### WHAT THE TASK REQUIRES
With the first line as the start and the line containing "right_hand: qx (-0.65" as the end, write out every line of the records exactly.

Stored items from a collection:
• • •
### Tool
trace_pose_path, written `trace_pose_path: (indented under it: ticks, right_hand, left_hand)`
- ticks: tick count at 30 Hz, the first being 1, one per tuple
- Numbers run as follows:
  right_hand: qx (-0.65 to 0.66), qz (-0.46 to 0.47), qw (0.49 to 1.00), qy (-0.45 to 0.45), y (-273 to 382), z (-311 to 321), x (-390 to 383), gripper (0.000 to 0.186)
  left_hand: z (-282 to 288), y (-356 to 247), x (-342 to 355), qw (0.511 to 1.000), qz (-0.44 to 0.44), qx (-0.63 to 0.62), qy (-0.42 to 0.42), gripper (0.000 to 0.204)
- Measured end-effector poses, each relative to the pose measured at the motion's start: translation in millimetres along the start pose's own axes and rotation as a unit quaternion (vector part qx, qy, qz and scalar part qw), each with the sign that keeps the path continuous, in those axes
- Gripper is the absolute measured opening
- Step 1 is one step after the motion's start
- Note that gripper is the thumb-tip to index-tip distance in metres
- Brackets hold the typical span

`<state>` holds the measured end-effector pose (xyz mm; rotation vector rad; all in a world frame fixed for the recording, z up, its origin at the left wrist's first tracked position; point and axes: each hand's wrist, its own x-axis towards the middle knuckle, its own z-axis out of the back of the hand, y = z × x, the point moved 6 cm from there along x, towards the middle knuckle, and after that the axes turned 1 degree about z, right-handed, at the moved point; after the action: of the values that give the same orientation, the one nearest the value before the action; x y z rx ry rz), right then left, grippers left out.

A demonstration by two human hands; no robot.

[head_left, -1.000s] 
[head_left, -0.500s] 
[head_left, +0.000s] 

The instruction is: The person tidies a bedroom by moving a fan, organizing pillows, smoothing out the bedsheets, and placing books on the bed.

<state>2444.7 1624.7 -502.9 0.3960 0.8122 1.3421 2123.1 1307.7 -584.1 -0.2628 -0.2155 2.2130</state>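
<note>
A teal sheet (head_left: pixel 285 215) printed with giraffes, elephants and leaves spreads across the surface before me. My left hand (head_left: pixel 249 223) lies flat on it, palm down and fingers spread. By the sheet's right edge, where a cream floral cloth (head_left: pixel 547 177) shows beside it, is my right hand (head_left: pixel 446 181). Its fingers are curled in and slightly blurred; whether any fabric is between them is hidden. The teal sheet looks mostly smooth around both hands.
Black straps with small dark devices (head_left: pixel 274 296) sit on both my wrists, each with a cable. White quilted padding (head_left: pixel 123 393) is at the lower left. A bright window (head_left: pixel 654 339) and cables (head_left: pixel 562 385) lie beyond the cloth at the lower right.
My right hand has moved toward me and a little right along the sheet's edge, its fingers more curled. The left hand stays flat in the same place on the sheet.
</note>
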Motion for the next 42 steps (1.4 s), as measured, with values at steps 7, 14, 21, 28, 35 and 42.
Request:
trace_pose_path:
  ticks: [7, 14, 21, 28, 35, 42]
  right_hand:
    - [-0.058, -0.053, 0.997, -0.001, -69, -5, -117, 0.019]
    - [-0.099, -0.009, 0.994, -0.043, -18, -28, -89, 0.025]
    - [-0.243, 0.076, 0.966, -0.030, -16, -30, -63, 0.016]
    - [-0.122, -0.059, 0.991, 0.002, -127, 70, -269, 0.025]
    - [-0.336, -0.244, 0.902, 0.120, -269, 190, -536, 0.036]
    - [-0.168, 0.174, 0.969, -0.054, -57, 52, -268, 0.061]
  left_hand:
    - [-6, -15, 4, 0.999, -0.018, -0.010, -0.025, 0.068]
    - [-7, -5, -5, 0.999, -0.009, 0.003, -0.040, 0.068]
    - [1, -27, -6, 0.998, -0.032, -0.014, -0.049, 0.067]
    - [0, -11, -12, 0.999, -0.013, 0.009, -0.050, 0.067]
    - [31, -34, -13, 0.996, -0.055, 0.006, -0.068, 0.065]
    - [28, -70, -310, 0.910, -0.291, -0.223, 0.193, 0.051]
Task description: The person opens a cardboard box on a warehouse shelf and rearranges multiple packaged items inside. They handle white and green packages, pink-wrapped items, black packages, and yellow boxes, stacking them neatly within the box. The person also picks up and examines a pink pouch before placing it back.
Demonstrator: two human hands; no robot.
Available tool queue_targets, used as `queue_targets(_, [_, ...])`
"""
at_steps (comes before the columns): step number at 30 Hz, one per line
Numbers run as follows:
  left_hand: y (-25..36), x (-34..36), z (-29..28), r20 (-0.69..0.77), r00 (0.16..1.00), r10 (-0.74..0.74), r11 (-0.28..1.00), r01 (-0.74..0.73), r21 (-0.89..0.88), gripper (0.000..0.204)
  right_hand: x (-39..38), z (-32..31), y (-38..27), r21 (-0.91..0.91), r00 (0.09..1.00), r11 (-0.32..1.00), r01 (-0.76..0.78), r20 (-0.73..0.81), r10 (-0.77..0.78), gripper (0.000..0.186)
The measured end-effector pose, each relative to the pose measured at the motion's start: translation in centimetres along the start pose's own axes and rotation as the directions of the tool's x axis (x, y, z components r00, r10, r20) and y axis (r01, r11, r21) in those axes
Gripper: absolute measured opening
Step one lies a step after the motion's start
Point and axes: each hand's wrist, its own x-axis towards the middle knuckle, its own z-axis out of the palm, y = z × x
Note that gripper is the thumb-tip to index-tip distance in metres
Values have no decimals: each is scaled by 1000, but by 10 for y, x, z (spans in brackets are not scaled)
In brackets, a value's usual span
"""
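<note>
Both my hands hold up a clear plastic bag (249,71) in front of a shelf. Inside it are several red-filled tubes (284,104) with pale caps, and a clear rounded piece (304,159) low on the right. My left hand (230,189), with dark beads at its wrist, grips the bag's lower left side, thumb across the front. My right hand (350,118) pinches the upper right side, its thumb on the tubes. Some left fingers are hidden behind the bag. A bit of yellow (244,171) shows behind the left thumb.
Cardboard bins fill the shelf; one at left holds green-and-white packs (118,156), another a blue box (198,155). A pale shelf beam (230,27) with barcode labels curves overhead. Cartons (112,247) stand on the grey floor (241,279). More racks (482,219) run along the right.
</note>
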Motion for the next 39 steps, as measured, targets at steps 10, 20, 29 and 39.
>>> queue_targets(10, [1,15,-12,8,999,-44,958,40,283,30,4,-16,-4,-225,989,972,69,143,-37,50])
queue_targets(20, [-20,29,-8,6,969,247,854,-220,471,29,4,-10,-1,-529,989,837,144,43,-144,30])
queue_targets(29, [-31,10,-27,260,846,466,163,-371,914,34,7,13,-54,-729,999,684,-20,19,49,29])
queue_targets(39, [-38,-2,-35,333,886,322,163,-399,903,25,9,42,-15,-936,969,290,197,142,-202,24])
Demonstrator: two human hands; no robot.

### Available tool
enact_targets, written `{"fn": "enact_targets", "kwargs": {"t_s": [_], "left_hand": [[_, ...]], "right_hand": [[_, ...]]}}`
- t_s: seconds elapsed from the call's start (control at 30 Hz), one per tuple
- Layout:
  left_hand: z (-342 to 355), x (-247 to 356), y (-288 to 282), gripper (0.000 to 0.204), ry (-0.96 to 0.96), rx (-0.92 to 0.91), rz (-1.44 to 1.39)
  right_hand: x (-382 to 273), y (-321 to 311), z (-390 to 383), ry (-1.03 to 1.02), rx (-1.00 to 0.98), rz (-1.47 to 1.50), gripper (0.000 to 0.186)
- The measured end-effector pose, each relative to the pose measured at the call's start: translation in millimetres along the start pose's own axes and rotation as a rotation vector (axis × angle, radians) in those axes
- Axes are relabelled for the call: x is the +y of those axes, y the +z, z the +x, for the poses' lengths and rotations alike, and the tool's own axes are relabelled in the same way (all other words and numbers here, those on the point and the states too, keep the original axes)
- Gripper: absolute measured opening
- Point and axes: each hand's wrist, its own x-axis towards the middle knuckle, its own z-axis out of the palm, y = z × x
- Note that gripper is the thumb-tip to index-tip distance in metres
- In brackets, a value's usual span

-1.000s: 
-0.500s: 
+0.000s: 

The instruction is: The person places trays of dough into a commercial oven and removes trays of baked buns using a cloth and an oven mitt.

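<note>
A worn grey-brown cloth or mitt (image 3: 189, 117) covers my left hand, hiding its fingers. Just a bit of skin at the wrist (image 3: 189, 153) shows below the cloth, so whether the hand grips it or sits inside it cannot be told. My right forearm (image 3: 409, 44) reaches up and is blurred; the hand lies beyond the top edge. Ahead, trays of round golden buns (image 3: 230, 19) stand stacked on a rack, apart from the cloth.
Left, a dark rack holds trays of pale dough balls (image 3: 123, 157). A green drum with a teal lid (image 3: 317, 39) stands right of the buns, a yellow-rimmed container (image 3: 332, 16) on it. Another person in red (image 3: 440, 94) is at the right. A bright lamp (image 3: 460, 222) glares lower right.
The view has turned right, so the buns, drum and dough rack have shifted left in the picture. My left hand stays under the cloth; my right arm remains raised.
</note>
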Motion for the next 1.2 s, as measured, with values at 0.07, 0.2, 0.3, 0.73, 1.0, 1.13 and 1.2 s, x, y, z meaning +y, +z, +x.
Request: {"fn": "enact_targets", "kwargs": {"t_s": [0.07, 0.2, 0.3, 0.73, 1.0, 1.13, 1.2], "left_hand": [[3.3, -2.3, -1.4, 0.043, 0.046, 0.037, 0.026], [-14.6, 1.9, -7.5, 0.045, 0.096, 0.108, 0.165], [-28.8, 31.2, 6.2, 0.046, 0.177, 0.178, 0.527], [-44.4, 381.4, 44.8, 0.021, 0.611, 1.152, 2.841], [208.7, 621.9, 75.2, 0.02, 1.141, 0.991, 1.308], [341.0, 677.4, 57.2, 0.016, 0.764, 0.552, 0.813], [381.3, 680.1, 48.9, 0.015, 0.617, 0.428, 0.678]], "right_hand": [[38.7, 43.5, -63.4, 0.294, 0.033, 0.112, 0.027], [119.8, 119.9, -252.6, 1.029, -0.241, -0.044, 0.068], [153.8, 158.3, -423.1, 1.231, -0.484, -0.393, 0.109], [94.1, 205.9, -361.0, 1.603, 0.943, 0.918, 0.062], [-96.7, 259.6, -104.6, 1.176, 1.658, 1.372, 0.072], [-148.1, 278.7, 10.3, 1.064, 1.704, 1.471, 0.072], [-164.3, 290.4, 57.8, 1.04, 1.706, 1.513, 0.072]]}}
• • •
### WRITTEN SOLUTION
### Tool
trace_pose_path, written `trace_pose_path: (indented under it: ticks, right_hand, left_hand)`
- ticks: tick count at 30 Hz, the first being 1, one per tuple
- Numbers run as follows:
  right_hand: qx (-0.65 to 0.66), qz (-0.46 to 0.47), qw (0.49 to 1.00), qy (-0.45 to 0.45), y (-273 to 382), z (-311 to 321), x (-390 to 383), gripper (0.000 to 0.186)

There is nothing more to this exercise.